Re: Designing DB in accordance with the relational model

From: Clifford Heath <no_at_spam.please.net>
Date: Wed, 10 Nov 2010 21:29:27 +1100
Message-ID: <4cd9e5cd$0$3034$afc38c87_at_news.optusnet.com.au>


Kentauros wrote:
> There are entities with attributes (yes, very trivial).

Trivial, but wrong. Things don't have attributes. Things exist in relationship to other things. Relationships between things can be defined through predicates, and sometimes, the population constraints over those predicates allows contraction of the relationship into the form we call "an attribute". We further require that attributes should not have attributes of their own.

The existence of an attribute therefore depends on the cardinalities of a relationship, and the most frequent sources of disruptive change in real information systems isn't change in the relationships, but change in the cardinalities involved, and in the addition of "attributes of attributes" leading to reification (new tables).

Fact-oriented information modeling separates the definition of the predicates which define fact types from the population constraints over those fact types. This allows *dynamic* mapping to efficient normalised relation structures.

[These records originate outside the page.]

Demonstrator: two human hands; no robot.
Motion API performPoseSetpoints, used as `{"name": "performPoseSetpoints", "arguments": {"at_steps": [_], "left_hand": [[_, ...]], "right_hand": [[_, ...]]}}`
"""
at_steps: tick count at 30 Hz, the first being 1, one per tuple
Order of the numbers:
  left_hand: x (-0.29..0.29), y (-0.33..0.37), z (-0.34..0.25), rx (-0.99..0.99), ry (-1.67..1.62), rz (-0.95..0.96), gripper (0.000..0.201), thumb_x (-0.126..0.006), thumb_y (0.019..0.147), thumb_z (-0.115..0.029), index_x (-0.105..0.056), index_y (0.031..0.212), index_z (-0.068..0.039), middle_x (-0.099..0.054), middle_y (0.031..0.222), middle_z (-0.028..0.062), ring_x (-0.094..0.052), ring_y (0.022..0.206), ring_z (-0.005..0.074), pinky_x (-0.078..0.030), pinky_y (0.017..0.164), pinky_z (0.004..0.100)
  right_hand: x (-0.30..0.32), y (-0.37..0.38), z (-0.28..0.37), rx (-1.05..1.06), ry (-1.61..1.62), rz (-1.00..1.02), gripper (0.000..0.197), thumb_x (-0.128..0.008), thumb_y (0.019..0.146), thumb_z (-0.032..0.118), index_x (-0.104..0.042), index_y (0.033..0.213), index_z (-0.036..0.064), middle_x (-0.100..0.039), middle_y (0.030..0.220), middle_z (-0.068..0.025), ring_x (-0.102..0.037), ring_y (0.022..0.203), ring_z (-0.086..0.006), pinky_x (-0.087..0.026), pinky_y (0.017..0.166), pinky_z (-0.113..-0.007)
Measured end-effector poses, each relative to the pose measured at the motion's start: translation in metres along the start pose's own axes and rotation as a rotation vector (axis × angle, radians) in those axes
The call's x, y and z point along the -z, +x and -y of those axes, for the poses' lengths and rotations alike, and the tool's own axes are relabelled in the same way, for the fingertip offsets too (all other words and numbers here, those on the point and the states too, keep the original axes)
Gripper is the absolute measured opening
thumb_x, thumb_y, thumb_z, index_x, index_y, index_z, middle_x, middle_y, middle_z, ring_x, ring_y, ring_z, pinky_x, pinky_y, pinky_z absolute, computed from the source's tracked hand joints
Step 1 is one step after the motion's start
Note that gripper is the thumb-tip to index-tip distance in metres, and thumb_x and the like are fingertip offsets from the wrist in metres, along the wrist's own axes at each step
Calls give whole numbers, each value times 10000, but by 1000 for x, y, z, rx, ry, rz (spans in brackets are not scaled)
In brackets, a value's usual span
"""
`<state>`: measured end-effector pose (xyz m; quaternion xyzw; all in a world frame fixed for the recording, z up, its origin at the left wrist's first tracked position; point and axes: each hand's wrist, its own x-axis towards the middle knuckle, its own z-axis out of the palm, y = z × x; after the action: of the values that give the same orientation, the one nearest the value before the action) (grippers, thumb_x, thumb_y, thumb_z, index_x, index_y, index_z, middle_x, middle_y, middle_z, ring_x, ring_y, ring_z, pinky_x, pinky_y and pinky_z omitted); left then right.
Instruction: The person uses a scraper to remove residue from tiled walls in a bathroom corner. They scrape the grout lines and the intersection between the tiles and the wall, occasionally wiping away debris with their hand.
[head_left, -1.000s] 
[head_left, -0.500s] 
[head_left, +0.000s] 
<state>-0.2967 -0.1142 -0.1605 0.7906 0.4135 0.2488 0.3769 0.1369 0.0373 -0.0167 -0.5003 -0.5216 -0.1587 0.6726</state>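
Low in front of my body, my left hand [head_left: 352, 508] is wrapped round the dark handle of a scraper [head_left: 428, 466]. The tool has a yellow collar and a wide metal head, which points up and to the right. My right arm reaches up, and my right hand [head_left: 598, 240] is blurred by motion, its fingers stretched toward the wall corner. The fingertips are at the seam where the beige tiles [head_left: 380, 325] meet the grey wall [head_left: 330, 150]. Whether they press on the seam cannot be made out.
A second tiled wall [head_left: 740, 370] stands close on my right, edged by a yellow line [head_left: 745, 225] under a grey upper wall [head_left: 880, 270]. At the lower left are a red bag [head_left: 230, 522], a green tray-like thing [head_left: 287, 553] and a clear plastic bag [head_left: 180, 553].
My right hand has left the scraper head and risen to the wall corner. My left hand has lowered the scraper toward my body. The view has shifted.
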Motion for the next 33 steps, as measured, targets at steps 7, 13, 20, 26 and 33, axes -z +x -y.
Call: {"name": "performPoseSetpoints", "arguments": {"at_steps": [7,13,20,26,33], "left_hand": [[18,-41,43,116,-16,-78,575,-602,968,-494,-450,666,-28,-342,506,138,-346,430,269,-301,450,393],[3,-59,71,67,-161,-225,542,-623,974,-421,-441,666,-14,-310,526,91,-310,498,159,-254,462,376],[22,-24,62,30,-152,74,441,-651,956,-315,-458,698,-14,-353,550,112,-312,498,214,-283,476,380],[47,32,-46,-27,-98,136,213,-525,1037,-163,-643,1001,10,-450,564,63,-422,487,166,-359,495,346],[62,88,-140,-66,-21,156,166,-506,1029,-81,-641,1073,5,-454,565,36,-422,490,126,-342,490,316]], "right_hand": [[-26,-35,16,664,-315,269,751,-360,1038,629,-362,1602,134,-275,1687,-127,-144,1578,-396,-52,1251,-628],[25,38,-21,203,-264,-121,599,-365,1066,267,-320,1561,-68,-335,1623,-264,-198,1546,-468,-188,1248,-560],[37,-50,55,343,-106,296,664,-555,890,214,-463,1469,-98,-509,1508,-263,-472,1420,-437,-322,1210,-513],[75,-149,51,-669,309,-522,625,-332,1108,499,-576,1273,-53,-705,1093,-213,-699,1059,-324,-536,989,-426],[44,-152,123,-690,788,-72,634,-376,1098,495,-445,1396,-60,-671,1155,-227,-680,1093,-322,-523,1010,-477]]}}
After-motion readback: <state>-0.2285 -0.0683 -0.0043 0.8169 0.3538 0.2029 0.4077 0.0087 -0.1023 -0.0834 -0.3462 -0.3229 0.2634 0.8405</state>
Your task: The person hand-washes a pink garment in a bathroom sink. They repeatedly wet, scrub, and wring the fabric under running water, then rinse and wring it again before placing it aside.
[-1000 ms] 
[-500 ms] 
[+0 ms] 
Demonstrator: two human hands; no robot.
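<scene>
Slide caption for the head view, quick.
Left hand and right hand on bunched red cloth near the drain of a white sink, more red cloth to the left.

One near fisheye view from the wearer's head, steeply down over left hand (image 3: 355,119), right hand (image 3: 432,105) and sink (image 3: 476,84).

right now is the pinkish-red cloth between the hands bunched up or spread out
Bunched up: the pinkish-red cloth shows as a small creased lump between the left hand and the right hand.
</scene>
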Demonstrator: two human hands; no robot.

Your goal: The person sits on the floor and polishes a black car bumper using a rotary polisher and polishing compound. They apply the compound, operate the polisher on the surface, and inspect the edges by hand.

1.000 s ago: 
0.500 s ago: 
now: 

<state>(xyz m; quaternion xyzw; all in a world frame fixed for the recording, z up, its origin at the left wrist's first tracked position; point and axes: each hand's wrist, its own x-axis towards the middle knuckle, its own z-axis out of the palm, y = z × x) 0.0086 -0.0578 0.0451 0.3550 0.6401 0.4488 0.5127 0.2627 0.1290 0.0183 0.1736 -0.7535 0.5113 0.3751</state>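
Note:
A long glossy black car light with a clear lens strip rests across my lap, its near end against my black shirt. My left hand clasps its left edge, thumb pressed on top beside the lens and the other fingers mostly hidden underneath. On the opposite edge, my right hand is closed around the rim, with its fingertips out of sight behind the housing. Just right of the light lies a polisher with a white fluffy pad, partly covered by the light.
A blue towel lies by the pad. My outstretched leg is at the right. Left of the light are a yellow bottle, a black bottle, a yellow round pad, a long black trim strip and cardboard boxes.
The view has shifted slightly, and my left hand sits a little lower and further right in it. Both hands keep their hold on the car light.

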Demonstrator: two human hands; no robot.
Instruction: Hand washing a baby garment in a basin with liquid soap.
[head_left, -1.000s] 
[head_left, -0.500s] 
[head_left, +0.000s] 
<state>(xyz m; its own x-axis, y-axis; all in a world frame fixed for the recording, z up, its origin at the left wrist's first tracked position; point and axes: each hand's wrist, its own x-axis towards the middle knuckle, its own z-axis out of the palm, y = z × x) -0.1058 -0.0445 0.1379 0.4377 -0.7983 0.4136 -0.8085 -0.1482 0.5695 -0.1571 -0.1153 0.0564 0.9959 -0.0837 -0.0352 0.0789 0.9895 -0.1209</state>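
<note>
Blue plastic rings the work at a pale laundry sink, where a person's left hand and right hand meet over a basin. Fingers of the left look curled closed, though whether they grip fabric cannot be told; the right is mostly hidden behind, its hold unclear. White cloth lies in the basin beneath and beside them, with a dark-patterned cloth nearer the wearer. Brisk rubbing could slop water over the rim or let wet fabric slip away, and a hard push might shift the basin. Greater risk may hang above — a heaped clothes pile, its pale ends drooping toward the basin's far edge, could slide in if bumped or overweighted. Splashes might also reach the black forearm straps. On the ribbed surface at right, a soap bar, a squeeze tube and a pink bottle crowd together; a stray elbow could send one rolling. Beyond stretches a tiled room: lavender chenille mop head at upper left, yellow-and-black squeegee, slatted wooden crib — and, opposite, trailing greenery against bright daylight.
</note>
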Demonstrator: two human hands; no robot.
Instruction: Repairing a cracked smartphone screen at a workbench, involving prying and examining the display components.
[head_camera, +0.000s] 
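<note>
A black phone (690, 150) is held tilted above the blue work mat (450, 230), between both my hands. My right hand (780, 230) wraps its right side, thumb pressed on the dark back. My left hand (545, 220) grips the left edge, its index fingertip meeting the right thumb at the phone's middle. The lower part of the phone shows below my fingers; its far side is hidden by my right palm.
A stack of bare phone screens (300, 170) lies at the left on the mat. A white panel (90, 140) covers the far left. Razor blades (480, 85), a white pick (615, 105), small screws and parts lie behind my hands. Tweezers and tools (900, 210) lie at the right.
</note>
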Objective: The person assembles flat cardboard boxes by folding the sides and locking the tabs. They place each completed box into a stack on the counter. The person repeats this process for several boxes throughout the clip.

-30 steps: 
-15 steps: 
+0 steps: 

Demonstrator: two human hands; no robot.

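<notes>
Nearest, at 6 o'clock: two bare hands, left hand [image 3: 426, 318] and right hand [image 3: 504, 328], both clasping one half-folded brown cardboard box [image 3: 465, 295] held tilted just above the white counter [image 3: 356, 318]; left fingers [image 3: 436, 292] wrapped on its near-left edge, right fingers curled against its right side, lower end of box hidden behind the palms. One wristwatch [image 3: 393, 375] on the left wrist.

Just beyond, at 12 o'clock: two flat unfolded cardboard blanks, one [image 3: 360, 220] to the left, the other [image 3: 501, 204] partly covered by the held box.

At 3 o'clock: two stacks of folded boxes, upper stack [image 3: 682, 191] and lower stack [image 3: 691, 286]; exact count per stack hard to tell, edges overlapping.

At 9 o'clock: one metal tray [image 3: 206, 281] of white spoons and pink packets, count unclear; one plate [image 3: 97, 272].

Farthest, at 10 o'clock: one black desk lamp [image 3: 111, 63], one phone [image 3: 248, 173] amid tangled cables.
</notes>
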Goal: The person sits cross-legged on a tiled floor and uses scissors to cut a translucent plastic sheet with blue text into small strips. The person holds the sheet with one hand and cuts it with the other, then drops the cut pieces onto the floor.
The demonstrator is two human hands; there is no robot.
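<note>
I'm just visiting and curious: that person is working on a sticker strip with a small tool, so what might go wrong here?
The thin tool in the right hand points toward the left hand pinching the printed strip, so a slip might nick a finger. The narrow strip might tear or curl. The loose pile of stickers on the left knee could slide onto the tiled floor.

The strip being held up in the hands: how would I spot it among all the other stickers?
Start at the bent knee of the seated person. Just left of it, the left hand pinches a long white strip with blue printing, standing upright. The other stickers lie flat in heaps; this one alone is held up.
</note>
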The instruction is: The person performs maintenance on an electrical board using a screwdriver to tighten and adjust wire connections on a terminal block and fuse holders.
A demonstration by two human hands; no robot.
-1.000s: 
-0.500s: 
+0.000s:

The procedure for constructing relational models using the fact-oriented approach is defined and taught in Terry Halpin's book "Information Modeling and Relational Databases".

> But what do I do if I have D DBMS, implemented strictly by The Third
> Manifesto? I just can't imagine. I can't use NULLs.

You shouldn't need NULLs in your conceptual model. They are an efficiency feature, added to allow a reduction in the number of physical tables required, as a concession to the physical access characteristics of mechanical storage devices.

A competent D would allow you to directly implement your conceptual model without NULLs, and would hide any actual use of NULLs in its physical layer. To my knowledge, this has never been properly done in a generalised commercial product... but I'm working on it.